Directions: What follows is a set of records; repeat them exactly, without the pictures.

Records:
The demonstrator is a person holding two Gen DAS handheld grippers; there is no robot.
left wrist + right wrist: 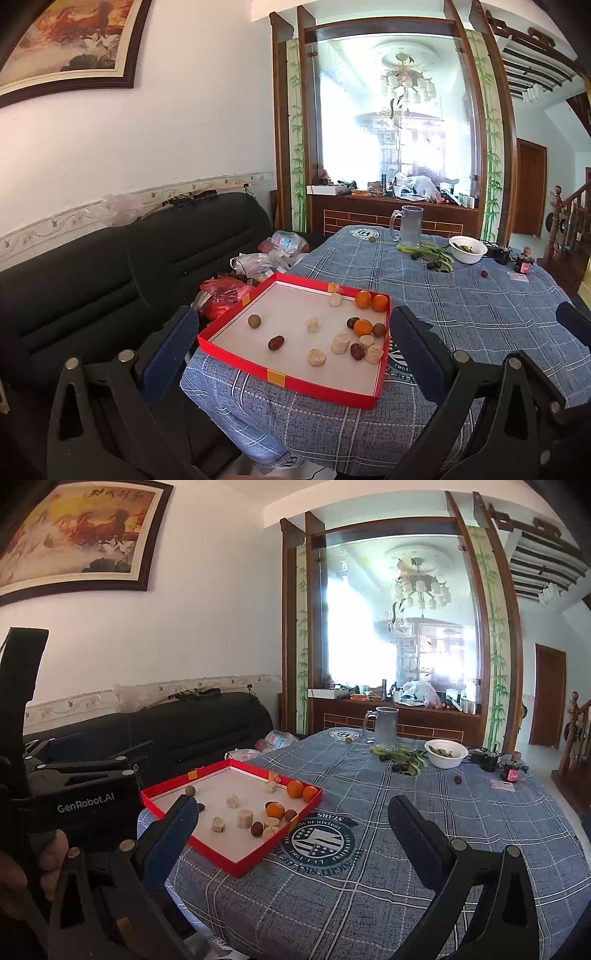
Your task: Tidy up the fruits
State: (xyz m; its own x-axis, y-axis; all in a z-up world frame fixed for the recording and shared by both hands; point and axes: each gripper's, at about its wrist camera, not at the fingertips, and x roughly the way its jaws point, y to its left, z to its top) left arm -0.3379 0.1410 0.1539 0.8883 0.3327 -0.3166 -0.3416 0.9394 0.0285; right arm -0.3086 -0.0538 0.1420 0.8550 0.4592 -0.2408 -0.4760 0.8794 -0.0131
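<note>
A shallow red tray (325, 388) with a white floor sits at the near left corner of the table. In it lie three oranges (363, 299), several brown-red dates (276, 342) and several pale white chunks (340, 343), most of them toward its right side. My left gripper (295, 321) hovers open in front of the tray, holding nothing. In the right wrist view the tray (251, 864) is left of centre with the oranges (294, 788) at its far corner. My right gripper (293, 808) is open and empty, to the tray's right. A hand (22, 867) holds the left gripper body (88, 797).
A blue plaid cloth (461, 314) covers the table. Farther back stand a glass mug (408, 223), a white bowl (468, 249), green pods (428, 253), a small dark bottle (522, 262) and a lone dark fruit (484, 273). A black sofa (110, 277) with plastic bags (258, 258) is on the left.
</note>
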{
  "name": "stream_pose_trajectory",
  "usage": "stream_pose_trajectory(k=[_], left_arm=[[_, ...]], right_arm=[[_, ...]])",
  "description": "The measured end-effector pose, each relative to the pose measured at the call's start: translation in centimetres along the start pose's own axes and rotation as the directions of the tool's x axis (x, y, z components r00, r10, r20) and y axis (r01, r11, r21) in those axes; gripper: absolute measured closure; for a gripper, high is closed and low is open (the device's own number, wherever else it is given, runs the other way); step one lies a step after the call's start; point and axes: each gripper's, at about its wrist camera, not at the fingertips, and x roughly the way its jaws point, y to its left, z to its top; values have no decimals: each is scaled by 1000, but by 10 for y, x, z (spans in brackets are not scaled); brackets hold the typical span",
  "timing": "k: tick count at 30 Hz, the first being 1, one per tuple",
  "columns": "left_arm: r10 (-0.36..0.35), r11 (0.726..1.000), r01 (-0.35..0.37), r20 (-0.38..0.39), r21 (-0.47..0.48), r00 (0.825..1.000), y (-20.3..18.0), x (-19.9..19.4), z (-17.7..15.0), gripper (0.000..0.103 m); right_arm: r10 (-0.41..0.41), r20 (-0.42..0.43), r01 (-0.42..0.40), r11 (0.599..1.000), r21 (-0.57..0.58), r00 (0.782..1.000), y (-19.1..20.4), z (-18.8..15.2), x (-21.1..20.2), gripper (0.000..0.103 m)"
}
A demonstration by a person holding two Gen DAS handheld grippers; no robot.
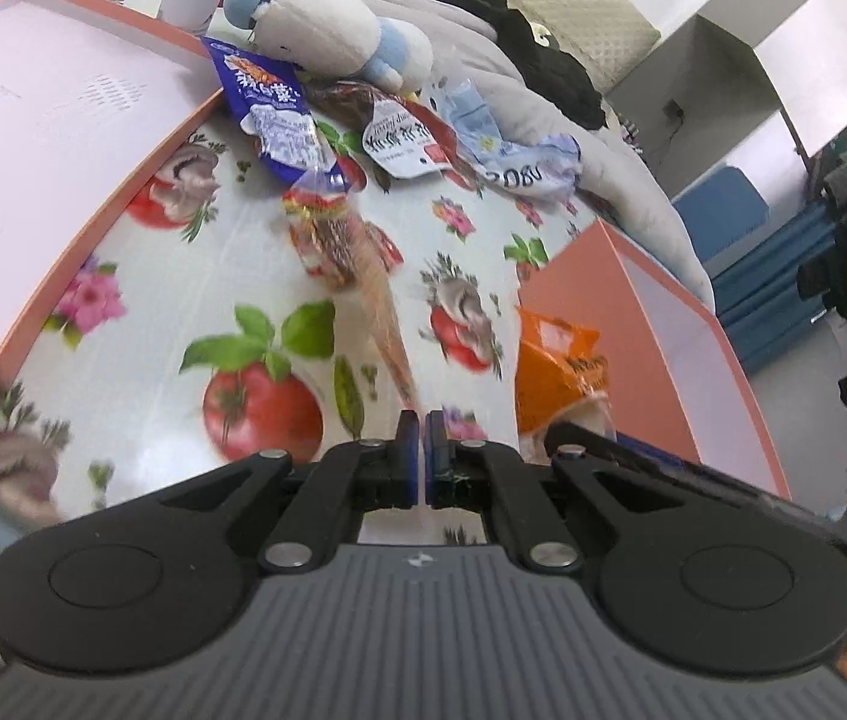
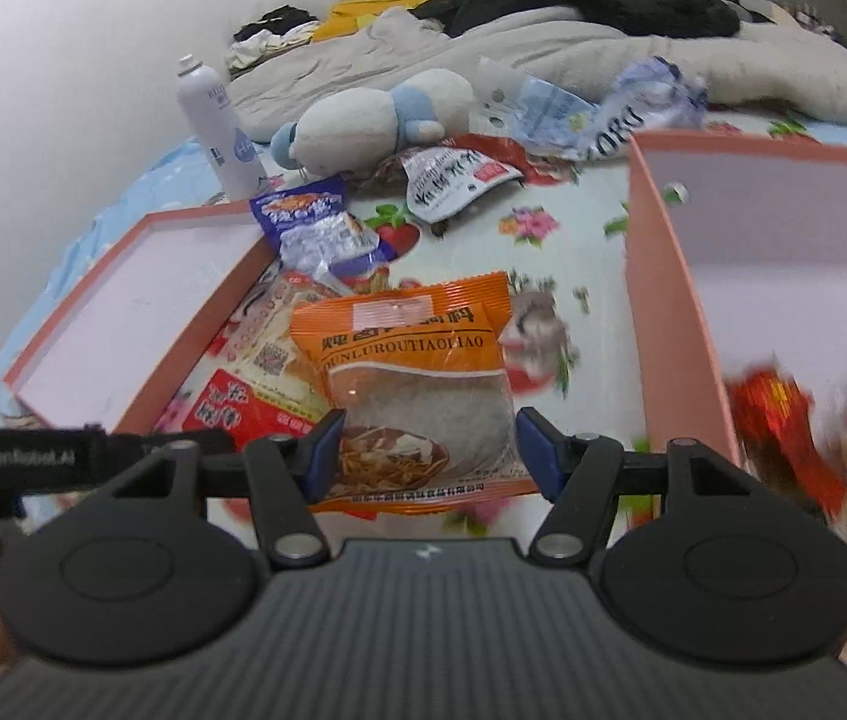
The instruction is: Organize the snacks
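Between two pink boxes [image 2: 123, 324] [image 2: 783, 252]: right gripper [image 2: 426, 450] jaws released around orange packet [image 2: 411, 372]; left gripper [image 1: 423, 450] jaws clenched, nothing held.

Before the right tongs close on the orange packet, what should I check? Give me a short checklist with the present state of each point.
1. Right tongs open wide: ok.
2. Orange packet lies between the two fingers: ok; the blue pads stand at its two sides.
3. Pads already touching the packet: cannot tell.
4. Packet free of other snacks: not ok; it overlaps the red and white packet beside it.
5. Right-hand pink box has bare floor left: ok, though blurred red packets lie at its near end.
6. Left tongs clear of the grasp: ok; shut, holding nothing visible.
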Motion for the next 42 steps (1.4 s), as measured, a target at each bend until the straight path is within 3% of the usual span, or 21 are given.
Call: stream_pose_trajectory(k=[12,19,28,30,31,32,34,42], left_arm=[[-29,999,30,-46,20,998,-19,-56,-35,101],[16,1000,-14,-91,23,996,-11,-74,-53,101],[122,992,-122,-158,7,980,16,-64,-73,99],[140,990,-142,-173,2,975,19,-62,-73,91],[151,988,-153,-178,2,972,20,-62,-73,78],[158,987,-161,-178,0,971,20,-62,-72,58],[177,984,-178,-161,6,971,19,-64,-70,32],[251,958,-239,-62,156,966,-5,-67,-47,24]], right_arm=[[25,2,-25,999,48,1000,9,-52,-42,39],[9,-4,-9,1000,13,1000,16,-67,-46,39],[23,-53,-25,999,-27,998,21,-93,-22,40],[27,-66,-29,999,-29,997,23,-96,-18,40],[28,-72,-30,999,-35,997,24,-98,-16,40],[27,-78,-30,999,-39,997,24,-99,-15,40],[28,-86,-31,999,-34,996,25,-102,-12,40],[30,-50,-28,999,36,998,19,-104,-26,39]])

Solution for this exercise:
The demonstrator is a person holding two Gen DAS handheld grippers; there is no robot.
left wrist + right wrist: 
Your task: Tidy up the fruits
State: (xyz m; its own x-axis, y-axis; all in a z-up world frame fixed for the recording and shared by both hands; point and axes: each gripper's, at about its wrist camera, not at the fingertips, and x roughly the way its jaws point, y to its left, z to its top) left arm -0.3379 0.1410 0.1539 0.8883 0.3327 -0.3166 -0.3416 0.9394 0.0285; right arm -0.3086 -0.0538 0.1420 0.8550 0.4592 -0.2408 -0.4760 0.8794 -0.0131
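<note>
A shallow red tray (325, 388) with a white floor sits at the near left corner of the table. In it lie three oranges (363, 299), several brown-red dates (276, 342) and several pale white chunks (340, 343), most of them toward its right side. My left gripper (295, 321) hovers open in front of the tray, holding nothing. In the right wrist view the tray (251, 864) is left of centre with the oranges (294, 788) at its far corner. My right gripper (293, 808) is open and empty, to the tray's right. A hand (22, 867) holds the left gripper body (88, 797).
A blue plaid cloth (461, 314) covers the table. Farther back stand a glass mug (408, 223), a white bowl (468, 249), green pods (428, 253), a small dark bottle (522, 262) and a lone dark fruit (484, 273). A black sofa (110, 277) with plastic bags (258, 258) is on the left.
</note>
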{
  "name": "stream_pose_trajectory",
  "usage": "stream_pose_trajectory(k=[_], left_arm=[[_, ...]], right_arm=[[_, ...]])",
  "description": "The measured end-effector pose, each relative to the pose measured at the call's start: translation in centimetres along the start pose's own axes and rotation as the directions of the tool's x axis (x, y, z components r00, r10, r20) and y axis (r01, r11, r21) in those axes; gripper: absolute measured closure; for a gripper, high is closed and low is open (the device's own number, wherever else it is given, runs the other way); step one lies a step after the call's start; point and axes: each gripper's, at about its wrist camera, not at the fingertips, and x roughly the way its jaws point, y to its left, z to its top; values have no decimals: each is scaled by 1000, but by 10 for y, x, z (spans in brackets are not scaled); brackets hold the typical span",
  "timing": "k: tick count at 30 Hz, the first being 1, one per tuple",
  "columns": "left_arm: r10 (-0.36..0.35), r11 (0.726..1.000), r01 (-0.35..0.37), r20 (-0.38..0.39), r21 (-0.47..0.48), r00 (0.825..1.000), y (-20.3..18.0), x (-19.9..19.4), z (-17.7..15.0), gripper (0.000..0.103 m); right_arm: r10 (-0.41..0.41), r20 (-0.42..0.43), r01 (-0.42..0.40), r11 (0.599..1.000), r21 (-0.57..0.58), r00 (0.782..1.000), y (-19.1..20.4), z (-18.8..15.2), x (-21.1..20.2), gripper (0.000..0.103 m)"
}
A demonstration by a person holding two Gen DAS handheld grippers; no robot.
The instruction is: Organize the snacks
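Between two pink boxes [image 2: 123, 324] [image 2: 783, 252]: right gripper [image 2: 426, 450] jaws released around orange packet [image 2: 411, 372]; left gripper [image 1: 423, 450] jaws clenched, nothing held.

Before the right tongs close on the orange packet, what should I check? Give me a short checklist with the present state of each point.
1. Right tongs open wide: ok.
2. Orange packet lies between the two fingers: ok; the blue pads stand at its two sides.
3. Pads already touching the packet: cannot tell.
4. Packet free of other snacks: not ok; it overlaps the red and white packet beside it.
5. Right-hand pink box has bare floor left: ok, though blurred red packets lie at its near end.
6. Left tongs clear of the grasp: ok; shut, holding nothing visible.
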Motion for the next 42 steps (1.4 s), as measured, a target at each bend until the straight path is within 3% of the usual span, or 21 are given.
Call: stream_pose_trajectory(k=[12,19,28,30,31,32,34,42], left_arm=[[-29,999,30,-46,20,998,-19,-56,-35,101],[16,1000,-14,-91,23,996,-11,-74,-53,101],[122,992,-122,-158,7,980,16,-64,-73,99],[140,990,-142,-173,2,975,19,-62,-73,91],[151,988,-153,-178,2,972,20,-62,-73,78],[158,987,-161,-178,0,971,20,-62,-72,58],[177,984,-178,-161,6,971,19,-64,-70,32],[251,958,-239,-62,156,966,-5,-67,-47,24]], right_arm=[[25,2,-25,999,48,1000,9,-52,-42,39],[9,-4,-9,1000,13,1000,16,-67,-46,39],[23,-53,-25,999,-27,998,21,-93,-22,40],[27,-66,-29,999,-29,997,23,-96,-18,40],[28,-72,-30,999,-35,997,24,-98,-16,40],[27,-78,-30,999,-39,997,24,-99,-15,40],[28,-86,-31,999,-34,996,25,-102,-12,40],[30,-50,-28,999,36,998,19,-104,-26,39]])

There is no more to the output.